Wildlife Disease Association
St. Augustine, Florida
By Merlin Tuttle
The Wildlife Disease Association hosted a panel discussion on vampire bats (Desmodus rotundus), their impact, status, and changing distribution on August 5, 2018. A panel of six speakers from Europe, Mexico, and the U.S. were invited to speak. In the lead-off, tone-setting presentation,
I outlined the global value of bats, with special emphasis on Latin America, then proceeded to discuss my decades of observations on vampire control and the enormous damage done when beneficial species are inadvertently targeted. I favored control limited to the vampires causing problems. However, I emphasized that vampire problems are two-fold. One of course involves feeding on livestock and occasionally humans. The other involves their potential impact in crowding other species out of already declining roosting options. The dramatic expansion of vampire populations due to livestock introduction is likely impacting many other bat species that are essential to healthy ecosystems.

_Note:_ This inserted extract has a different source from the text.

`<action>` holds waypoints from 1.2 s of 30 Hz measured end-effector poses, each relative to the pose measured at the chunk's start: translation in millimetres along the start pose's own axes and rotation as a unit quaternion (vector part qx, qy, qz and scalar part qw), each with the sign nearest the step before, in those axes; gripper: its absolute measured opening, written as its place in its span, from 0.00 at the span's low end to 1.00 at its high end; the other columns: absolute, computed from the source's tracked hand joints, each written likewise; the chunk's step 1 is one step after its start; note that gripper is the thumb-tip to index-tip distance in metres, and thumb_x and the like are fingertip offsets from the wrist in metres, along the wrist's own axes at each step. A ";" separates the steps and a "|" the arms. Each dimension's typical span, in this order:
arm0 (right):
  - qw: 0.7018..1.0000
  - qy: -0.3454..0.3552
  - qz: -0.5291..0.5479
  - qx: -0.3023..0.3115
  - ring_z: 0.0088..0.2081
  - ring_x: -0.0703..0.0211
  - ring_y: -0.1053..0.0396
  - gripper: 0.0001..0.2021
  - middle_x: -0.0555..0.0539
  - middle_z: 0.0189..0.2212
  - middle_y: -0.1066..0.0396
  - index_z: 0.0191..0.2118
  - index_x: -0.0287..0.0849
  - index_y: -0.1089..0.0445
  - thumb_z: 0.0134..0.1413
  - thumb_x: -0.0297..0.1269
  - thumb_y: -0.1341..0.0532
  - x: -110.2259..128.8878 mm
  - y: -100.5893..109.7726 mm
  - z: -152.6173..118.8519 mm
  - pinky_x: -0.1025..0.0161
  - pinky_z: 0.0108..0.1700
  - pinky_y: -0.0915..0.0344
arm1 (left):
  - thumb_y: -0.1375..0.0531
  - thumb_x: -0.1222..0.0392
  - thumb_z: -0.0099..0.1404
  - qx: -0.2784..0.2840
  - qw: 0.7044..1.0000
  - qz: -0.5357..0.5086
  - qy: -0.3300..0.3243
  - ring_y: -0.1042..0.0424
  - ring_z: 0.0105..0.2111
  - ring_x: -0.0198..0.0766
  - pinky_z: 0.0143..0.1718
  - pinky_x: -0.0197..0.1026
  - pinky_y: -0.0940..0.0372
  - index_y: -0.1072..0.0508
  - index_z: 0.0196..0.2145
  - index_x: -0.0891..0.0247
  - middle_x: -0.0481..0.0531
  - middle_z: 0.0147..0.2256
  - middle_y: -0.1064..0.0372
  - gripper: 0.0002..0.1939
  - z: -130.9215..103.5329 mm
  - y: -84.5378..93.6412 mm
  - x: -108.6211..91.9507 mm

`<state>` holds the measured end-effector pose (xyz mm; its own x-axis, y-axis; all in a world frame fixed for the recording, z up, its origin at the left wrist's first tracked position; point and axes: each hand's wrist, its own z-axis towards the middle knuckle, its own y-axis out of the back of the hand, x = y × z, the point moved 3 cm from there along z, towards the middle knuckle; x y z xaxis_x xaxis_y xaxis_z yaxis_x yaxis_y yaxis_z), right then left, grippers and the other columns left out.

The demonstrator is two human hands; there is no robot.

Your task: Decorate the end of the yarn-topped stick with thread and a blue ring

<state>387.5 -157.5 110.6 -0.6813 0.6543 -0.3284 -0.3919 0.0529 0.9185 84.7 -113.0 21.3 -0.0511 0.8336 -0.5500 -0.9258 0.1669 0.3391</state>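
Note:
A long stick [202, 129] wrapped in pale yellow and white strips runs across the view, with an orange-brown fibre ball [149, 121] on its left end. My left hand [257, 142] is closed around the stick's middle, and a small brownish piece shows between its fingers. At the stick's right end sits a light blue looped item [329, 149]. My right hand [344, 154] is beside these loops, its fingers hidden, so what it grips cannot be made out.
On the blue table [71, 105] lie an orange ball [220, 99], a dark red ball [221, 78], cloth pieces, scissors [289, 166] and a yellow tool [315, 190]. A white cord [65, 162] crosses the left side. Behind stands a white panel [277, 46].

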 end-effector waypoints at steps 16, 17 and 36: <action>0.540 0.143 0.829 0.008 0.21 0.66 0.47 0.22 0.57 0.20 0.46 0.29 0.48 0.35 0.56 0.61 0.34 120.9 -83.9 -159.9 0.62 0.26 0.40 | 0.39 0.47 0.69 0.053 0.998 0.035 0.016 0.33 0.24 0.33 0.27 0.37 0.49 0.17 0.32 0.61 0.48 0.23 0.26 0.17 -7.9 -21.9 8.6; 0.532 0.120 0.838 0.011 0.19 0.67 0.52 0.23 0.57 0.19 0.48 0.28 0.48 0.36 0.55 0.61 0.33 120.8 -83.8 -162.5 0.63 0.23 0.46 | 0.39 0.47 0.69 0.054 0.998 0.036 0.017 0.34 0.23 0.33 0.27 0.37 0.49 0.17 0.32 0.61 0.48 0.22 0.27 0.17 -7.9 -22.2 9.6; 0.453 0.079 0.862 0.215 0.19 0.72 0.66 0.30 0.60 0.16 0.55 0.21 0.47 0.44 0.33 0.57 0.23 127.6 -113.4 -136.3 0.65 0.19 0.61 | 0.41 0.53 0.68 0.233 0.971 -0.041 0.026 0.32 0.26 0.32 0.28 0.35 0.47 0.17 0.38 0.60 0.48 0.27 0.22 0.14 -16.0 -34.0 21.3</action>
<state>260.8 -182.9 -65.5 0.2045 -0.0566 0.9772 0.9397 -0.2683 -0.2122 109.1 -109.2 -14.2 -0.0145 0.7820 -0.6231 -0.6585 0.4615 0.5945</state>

During my early bat surveys in remote rain forests inhabited only by aboriginal Indians, I rarely encountered vampire bats. In fact, I do not recall ever having seen a Yanomamo Indian bitten, despite their habit of sleeping nude in lean-to shelters without mosquito nets. I first encountered significant numbers of vampire bats where Indians under European influence were keeping chickens, pigs, or other livestock. My anecdotal observations indicated that humans first became substantial targets when they began keeping pigs or chickens. Vampires became accustomed to feeding on these, and when they were slaughtered for feasts, the hungry bats turned to humans. Later when ranchers sold livestock, again suddenly reducing the food supply, vampires whose numbers had grown to depend on their herds, turned to people.
Only three species of vampires exist. All live only in Latin America, and only one, the common vampire, poses a significant threat to human interests. More than 350 other species are highly beneficial, keeping insect populations in check, pollinating flowers, and dispersing seeds.